There are six of these circles on this side of the house, and a long parenthesis-shaped garden along side the middle circles. There are spaces between them large enough for the lawn tractor to get through.

This is the front garden from the line of circles and the newest one in this area.  This is yesterday.  It has a getting-bigger-all-the-time snowball bush in the center, and it had two pretty fabulous snowballs this spring.  It is the only one of three that has survived.  The deer love this bush.

Behind the circle, you can see that there are three posts with blue bottles hanging on.  There used to be a cedar fence along that line, which we removed yesterday;  it was getting a little worn, and my husband found cutting around it less than fun.

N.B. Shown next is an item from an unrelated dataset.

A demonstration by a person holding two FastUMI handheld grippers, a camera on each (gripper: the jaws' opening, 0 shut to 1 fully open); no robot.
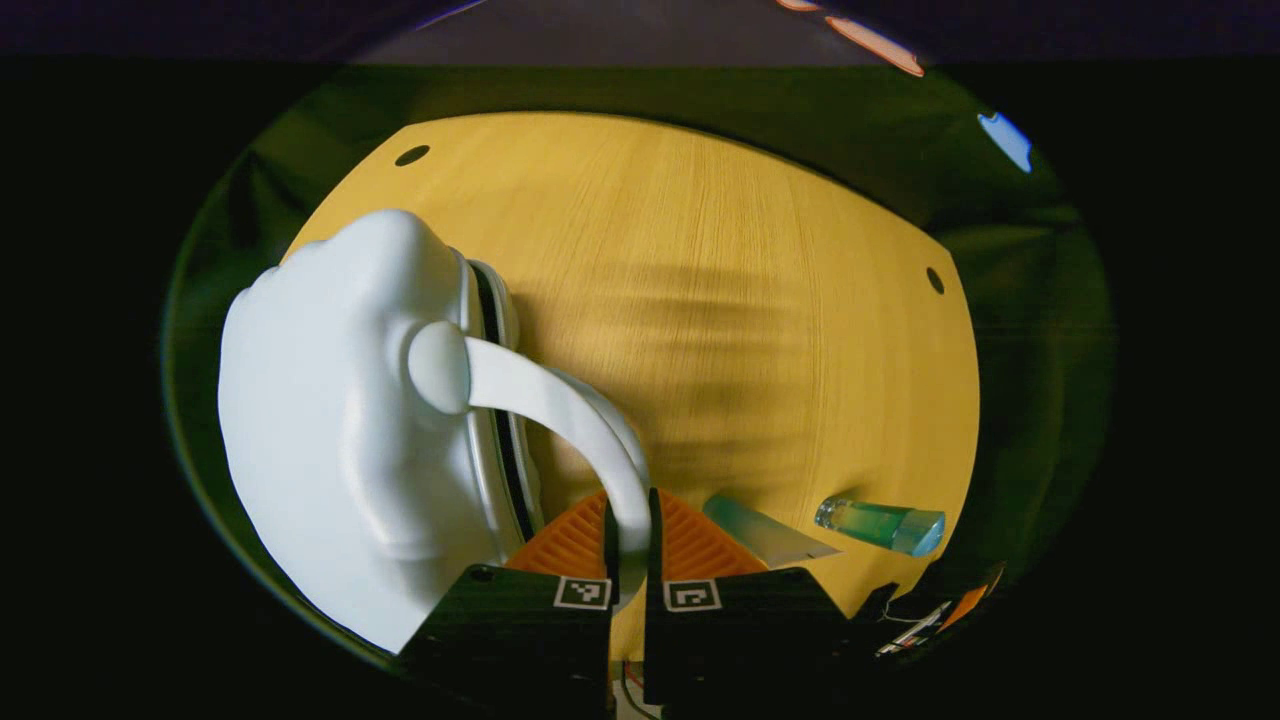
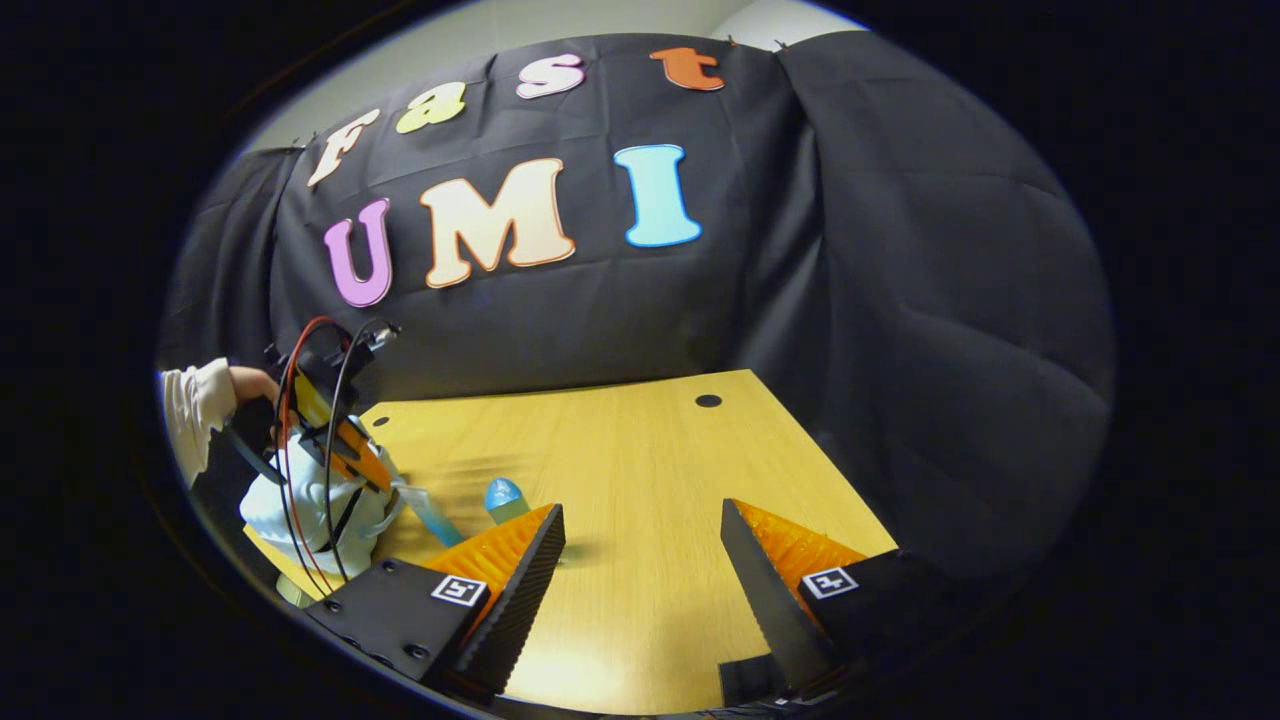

We took the parts of the fence, and made a tee-pee over the snowball bush garden to hopefully keep the deer from getting in close enough to snack.  If they needed the food last winter, what would happen when we have a normal winter?  This winter, even my annuals did not die.

This is the same garden this morning, with a tee-pee like barrier for the deer.  I have tried this before, unsuccessfully, but this is bigger and stands a greater chance of fending off the deer.  On one side, for an experiment, one side was left more open, but at the base,  we put lots of cedar bits with lethal looking side branches, standing up.  This winter we will see which idea is more successful.

Below is a Yoshino cherry tree which has been battling the deer for several years now.  Today we will make a better, bigger barrier.  Poor thing has never bloomed.